Work item. A faithful copy of the whole listing is required.

Information supplied.
•••

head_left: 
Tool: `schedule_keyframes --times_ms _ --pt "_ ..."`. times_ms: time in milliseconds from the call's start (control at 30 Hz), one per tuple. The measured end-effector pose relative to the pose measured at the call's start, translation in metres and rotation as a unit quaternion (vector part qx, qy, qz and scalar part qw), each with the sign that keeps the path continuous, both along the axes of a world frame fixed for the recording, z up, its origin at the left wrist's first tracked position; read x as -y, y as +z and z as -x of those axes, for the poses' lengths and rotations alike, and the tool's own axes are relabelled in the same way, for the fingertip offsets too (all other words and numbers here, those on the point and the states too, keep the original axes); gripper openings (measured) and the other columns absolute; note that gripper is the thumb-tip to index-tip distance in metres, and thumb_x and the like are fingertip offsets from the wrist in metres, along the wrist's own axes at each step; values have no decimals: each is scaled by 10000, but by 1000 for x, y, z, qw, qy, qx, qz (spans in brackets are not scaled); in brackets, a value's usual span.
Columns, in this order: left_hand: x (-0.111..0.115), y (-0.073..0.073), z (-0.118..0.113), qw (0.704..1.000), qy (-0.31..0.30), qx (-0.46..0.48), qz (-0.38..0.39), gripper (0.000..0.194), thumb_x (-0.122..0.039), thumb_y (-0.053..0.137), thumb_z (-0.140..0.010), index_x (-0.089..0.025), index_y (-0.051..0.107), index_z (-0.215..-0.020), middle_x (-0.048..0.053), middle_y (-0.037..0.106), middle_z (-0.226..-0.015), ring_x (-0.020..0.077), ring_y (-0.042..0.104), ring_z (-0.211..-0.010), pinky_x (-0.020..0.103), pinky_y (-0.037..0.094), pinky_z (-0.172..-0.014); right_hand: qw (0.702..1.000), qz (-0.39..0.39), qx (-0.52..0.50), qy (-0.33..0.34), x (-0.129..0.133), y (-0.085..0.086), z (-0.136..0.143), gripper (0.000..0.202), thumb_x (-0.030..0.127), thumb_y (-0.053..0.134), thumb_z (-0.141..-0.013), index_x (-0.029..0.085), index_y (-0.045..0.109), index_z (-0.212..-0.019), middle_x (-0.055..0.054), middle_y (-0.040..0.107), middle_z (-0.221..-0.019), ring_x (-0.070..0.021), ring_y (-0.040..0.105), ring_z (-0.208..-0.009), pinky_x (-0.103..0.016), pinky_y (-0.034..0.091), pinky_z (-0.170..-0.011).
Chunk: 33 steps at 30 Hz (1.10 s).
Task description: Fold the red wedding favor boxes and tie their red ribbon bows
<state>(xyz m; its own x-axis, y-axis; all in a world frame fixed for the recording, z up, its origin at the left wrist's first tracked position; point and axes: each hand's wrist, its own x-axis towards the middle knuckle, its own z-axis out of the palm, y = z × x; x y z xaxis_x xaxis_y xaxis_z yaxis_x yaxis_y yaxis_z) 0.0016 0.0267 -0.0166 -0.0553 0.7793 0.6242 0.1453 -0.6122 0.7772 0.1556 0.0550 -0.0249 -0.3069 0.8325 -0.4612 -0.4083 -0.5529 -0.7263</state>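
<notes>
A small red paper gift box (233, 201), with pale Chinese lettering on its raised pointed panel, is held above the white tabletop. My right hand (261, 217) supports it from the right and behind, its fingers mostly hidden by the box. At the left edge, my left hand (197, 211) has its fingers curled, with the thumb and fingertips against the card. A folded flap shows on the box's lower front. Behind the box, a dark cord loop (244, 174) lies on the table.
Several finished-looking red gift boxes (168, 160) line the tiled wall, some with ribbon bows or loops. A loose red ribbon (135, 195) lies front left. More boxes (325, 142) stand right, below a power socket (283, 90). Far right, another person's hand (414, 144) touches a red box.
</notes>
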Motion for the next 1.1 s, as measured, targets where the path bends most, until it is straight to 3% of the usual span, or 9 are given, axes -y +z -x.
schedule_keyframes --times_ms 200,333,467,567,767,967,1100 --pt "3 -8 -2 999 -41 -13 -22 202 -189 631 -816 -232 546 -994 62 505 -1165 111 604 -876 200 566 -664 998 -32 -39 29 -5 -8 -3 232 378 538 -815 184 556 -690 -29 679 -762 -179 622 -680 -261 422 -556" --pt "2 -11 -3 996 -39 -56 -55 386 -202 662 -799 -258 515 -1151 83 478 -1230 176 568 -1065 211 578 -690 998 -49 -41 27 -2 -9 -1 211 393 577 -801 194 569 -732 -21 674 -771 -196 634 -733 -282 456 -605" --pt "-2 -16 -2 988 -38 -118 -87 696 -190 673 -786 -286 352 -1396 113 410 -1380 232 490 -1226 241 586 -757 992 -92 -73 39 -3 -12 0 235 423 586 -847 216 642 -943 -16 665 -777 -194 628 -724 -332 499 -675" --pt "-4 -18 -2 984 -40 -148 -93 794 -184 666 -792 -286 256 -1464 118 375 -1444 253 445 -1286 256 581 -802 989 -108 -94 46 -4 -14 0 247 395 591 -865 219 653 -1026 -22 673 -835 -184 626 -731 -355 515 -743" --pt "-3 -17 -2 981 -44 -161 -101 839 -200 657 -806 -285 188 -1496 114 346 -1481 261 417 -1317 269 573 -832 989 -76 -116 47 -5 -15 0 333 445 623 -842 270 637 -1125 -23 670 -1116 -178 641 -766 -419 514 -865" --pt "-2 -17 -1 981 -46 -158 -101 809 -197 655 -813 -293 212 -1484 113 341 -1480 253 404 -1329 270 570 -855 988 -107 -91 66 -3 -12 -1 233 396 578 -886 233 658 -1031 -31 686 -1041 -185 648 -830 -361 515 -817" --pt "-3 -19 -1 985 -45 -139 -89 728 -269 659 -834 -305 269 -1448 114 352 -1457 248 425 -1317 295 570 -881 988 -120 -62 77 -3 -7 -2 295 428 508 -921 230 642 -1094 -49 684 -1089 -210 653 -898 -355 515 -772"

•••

Response for this exercise.
head_left: 
Tool: `schedule_keyframes --times_ms _ --pt "_ ..."`. times_ms: time in milliseconds from the call's start (control at 30 Hz), one per tuple. The measured end-effector pose relative to the pose measured at the call's start, translation in metres and rotation as a unit quaternion (vector part qx, qy, qz and scalar part qw), each with the sign that keeps the path continuous, both along the axes of a world frame fixed for the recording, z up, its origin at the left wrist's first tracked position; read x as -y, y as +z and z as -x of those axes, for the poses' lengths and rotations alike, and the tool's own axes are relabelled in the same way, for the fingertip offsets too (all other words and numbers here, those on the point and the states too, keep the original axes); gripper openings (measured) and the other columns absolute; note that gripper is the thumb-tip to index-tip distance in metres, and thumb_x and the like are fingertip offsets from the wrist in metres, along the wrist's own axes at each step; values have no decimals: each is scaled by 10000, but by 1000 for x, y, z, qw, qy, qx, qz (spans in brackets are not scaled); in brackets, a value's usual span.
Columns, in this order: left_hand: x (-0.111..0.115), y (-0.073..0.073), z (-0.118..0.113), qw (0.704..1.000), qy (-0.31..0.30), qx (-0.46..0.48), qz (-0.38..0.39), gripper (0.000..0.194), thumb_x (-0.122..0.039), thumb_y (-0.053..0.137), thumb_z (-0.140..0.010), index_x (-0.089..0.025), index_y (-0.051..0.107), index_z (-0.215..-0.020), middle_x (-0.048..0.053), middle_y (-0.037..0.106), middle_z (-0.226..-0.015), ring_x (-0.020..0.077), ring_y (-0.042..0.104), ring_z (-0.211..-0.010), pinky_x (-0.020..0.103), pinky_y (-0.037..0.094), pinky_z (-0.172..-0.014); right_hand: qw (0.702..1.000), qz (-0.39..0.39), qx (-0.52..0.50), qy (-0.33..0.34), x (-0.129..0.133), y (-0.085..0.086), z (-0.136..0.143), gripper (0.000..0.202), thumb_x (-0.030..0.127), thumb_y (-0.053..0.134), thumb_z (-0.141..-0.013), index_x (-0.029..0.085), index_y (-0.045..0.109), index_z (-0.212..-0.019), middle_x (-0.055..0.054), middle_y (-0.040..0.107), middle_z (-0.221..-0.019), ring_x (-0.070..0.021), ring_y (-0.040..0.105), ring_z (-0.208..-0.009), pinky_x (-0.103..0.016), pinky_y (-0.034..0.091), pinky_z (-0.170..-0.011).
Chunk: 33 steps at 30 Hz (1.10 s).
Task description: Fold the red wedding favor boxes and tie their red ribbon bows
<state>(xyz m; its own x-axis, y-axis; all in a world frame fixed for the recording, z up, its origin at the left wrist's first tracked position; point and axes: each hand's wrist, its own x-axis towards the middle knuckle, its own z-axis out of the palm, y = z × x; x y z xaxis_x xaxis_y xaxis_z yaxis_x yaxis_y yaxis_z) 0.0016 0.0267 -0.0166 -0.0553 0.7793 0.6242 0.1453 -0.6122 0.7772 0.1556 0.0550 -0.0249 -0.3069 0.8325 -0.4612 -0.4083 -0.5529 -0.7263</state>
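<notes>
A small red paper gift box (233, 201), with pale Chinese lettering on its raised pointed panel, is held above the white tabletop. My right hand (261, 217) supports it from the right and behind, its fingers mostly hidden by the box. At the left edge, my left hand (197, 211) has its fingers curled, with the thumb and fingertips against the card. A folded flap shows on the box's lower front. Behind the box, a dark cord loop (244, 174) lies on the table.
Several finished-looking red gift boxes (168, 160) line the tiled wall, some with ribbon bows or loops. A loose red ribbon (135, 195) lies front left. More boxes (325, 142) stand right, below a power socket (283, 90). Far right, another person's hand (414, 144) touches a red box.
</notes>
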Motion for the next 1.1 s, as measured, targets where the path bends most, until it is straight to 3% of the usual span, or 9 are given, axes -y +z -x.
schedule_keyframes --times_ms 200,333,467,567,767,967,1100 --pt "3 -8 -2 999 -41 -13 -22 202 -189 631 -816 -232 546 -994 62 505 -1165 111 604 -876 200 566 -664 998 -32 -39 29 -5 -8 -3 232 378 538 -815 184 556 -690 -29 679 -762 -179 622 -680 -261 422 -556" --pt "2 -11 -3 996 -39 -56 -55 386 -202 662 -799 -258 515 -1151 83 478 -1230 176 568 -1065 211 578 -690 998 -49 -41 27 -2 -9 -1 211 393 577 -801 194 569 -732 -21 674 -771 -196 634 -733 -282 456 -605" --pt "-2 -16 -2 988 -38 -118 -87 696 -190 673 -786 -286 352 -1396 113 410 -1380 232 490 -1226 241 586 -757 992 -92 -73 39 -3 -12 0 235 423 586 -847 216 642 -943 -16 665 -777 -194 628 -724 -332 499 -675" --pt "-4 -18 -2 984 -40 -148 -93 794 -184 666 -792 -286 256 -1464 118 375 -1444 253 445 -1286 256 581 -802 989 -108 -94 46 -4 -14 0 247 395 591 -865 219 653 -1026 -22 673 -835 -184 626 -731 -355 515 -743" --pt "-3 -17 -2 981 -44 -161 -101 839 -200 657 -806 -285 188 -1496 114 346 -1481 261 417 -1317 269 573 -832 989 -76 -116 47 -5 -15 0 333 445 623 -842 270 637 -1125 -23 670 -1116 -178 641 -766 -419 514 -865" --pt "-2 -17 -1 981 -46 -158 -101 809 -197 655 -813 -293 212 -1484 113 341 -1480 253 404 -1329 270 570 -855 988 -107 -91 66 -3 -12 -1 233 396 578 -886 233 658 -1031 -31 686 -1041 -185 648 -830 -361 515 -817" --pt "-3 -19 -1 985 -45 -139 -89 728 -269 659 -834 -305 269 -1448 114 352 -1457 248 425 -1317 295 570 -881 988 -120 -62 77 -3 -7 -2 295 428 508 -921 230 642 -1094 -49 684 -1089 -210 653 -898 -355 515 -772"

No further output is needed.